Was kostet es, eine Google-Bewertung löschen zu lassen?
| Weg | Kosten | Typischer Einsatz |
|---|---|---|
| Melden-Funktion im Unternehmensprofil | 0 € | Klare Richtlinienverstöße, Spam, Beleidigungen |
| Eigener Löschantrag (Rechtsformular) | 0 € (nur Zeitaufwand) | Unwahre Tatsachen, fehlender Kundenkontakt |
| Anwaltlicher Löschantrag | meist mittlerer drei- bis vierstelliger Bereich | Komplexe Fälle, hoher Schaden, Eilbedürftigkeit |
| Gerichtsverfahren | vierstellig und mehr (streitwertabhängig) | Verweigerte Löschung, Wiederholungstäter |
| „Löschagenturen" mit Erfolgsgarantie | variabel, oft pro Bewertung | Vorsicht: Seriosität sehr unterschiedlich |
Bei Dienstleistern mit vollmundigen Garantien ist Skepsis angebracht: Niemand kann die Löschung zulässiger Kritik seriös versprechen. Prüfen Sie, ob juristisch gearbeitet wird oder nur das kostenlose Meldeformular gegen Gebühr ausgefüllt wird.
Wann Sie besser nicht löschen lassen
Nicht jede schlechte Rezension ist ein Fall für den Löschantrag. Berechtigte Kritik verschwinden zu lassen wäre nicht nur aussichtslos, sondern strategisch falsch: Ein Profil mit ausschließlich perfekten Wertungen wirkt auf Verbraucher unglaubwürdig – die Kaufforschung des Spiegel Research Center verortet das Optimum bei 4,2 bis 4,5 Sternen. Hintergründe liefert unser Artikel Ist eine 4-Sterne-Bewertung gut?.
Setzen Sie die Energie lieber zweigleisig ein: kritische Einzelfälle professionell beantworten und parallel den Sockel echter, positiver Stimmen vergrößern – legal, versteht sich: Die einfache Bitte um eine ehrliche Bewertung ist erlaubt, bezahlte oder belohnte Rezensionen sind es nicht. Und behalten Sie alle Portale im Blick, nicht nur Google: Eine Bewertungsübersicht wie Reviewfinder.org zeigt Ihnen zentral, wie Ihr Unternehmen über verschiedene Plattformen hinweg wahrgenommen wird – so erkennen Sie Problemherde, bevor sie sich festsetzen.
Fazit: Realistische Erwartungen, sauberer Prozess
Eine Google-Bewertung löschen lassen funktioniert – wenn ein Richtlinienverstoß oder eine Rechtsverletzung vorliegt und Sie den Prozess sauber durchlaufen: sichern, prüfen, melden, begründet beantragen, notfalls eskalieren. Die kostenlosen Wege erledigen einen erstaunlich großen Teil der Fälle; den Anwalt heben Sie sich für die schweren auf. Und langfristig gilt: Das beste Reputationsmanagement besteht nicht im Löschen einzelner Sterne, sondern im systematischen Aufbau echter Kundenstimmen über alle Portale hinweg. Starten Sie mit einer ehrlichen Bestandsaufnahme Ihres Bewertungsprofils.
Häufige Fragen
Wie lange dauert es, bis Google eine Bewertung löscht?

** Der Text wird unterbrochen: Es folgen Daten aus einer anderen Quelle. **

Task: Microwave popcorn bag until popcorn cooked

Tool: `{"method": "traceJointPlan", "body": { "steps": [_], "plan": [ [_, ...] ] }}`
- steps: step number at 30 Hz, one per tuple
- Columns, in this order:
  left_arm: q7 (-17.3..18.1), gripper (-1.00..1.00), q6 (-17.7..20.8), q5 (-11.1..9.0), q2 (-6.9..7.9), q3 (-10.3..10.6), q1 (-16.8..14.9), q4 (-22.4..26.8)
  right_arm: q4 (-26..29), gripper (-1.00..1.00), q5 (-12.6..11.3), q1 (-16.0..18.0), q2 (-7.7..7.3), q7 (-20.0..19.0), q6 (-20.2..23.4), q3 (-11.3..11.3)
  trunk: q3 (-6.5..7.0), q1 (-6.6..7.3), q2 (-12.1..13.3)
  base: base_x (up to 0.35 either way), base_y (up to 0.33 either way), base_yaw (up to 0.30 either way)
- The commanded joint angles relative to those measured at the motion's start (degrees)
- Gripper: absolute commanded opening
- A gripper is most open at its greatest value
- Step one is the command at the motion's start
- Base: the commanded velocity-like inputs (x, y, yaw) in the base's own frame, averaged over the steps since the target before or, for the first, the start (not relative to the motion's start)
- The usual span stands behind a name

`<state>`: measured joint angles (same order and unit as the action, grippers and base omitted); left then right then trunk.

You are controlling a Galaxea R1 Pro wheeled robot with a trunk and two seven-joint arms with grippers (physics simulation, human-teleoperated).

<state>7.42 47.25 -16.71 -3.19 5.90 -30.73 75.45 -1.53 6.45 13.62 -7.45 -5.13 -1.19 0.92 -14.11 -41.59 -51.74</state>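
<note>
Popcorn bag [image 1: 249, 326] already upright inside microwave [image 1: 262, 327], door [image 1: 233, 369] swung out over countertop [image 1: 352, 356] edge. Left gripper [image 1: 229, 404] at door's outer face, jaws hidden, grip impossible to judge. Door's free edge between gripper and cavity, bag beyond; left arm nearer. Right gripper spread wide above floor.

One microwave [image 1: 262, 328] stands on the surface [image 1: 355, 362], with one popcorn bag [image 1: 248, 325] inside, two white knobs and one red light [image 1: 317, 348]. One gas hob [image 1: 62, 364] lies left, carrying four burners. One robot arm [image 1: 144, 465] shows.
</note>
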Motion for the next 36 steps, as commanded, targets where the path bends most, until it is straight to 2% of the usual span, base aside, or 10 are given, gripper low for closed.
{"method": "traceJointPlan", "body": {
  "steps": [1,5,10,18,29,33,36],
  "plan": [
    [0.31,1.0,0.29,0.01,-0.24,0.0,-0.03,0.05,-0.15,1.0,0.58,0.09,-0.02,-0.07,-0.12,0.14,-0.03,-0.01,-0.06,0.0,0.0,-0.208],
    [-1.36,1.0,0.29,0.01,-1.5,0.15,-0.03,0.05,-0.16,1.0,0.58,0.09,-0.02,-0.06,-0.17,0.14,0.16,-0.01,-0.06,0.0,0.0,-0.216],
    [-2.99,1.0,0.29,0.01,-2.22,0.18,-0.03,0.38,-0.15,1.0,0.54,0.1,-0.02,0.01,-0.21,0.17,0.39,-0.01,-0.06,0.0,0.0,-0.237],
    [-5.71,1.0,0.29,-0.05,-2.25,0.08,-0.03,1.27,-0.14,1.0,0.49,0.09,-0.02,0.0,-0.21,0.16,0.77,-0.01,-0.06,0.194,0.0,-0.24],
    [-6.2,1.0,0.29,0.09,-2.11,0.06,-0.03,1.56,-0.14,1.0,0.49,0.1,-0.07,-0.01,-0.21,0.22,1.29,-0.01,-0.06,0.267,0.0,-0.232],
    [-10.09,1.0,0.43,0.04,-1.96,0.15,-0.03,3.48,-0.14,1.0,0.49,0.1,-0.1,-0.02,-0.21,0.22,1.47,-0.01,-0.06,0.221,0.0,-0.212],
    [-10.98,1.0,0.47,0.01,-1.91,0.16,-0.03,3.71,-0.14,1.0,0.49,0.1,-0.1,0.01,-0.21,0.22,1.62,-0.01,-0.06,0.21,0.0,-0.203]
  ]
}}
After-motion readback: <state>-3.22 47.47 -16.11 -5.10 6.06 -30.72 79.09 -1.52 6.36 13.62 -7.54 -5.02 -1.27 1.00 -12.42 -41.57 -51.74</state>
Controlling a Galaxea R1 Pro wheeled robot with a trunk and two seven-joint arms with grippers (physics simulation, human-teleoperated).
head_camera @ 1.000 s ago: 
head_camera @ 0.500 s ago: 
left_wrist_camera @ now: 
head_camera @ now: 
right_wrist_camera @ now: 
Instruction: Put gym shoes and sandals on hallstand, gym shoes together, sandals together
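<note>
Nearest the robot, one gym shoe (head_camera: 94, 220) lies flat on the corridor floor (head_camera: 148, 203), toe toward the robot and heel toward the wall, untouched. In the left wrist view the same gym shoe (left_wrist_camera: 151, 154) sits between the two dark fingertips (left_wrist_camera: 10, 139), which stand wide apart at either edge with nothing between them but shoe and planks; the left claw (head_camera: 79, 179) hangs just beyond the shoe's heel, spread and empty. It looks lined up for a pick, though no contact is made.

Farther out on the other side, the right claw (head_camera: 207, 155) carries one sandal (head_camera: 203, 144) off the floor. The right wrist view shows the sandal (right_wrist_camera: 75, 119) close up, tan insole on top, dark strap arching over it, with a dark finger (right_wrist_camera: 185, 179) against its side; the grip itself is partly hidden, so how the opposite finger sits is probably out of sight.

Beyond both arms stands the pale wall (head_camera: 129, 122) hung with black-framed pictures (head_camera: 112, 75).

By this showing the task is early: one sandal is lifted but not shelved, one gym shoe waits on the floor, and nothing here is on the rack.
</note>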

Automatische Prüfungen nach einer Meldung dauern meist wenige Tage. Begründete Löschanträge über das Rechtsformular können mehrere Wochen in Anspruch nehmen, anwaltliche Verfahren entsprechend länger.
Kann ich eine Google-Bewertung ohne Anwalt löschen lassen?
Ja. Meldung und Löschantrag stehen jedem kostenlos offen und genügen bei klaren Verstößen oft. Ein Anwalt lohnt sich bei hohem wirtschaftlichem Schaden, komplexer Beweislage oder wenn Google die Löschung verweigert.
Sieht der Verfasser, dass ich seine Bewertung gemeldet habe?
Nein, die Meldung erfolgt für den Rezensenten unsichtbar. Erst wenn Google im Prüfverfahren beim Verfasser nachfragt – etwa zum Nachweis des Kundenkontakts – erfährt er davon, ohne dass Ihr Name genannt wird.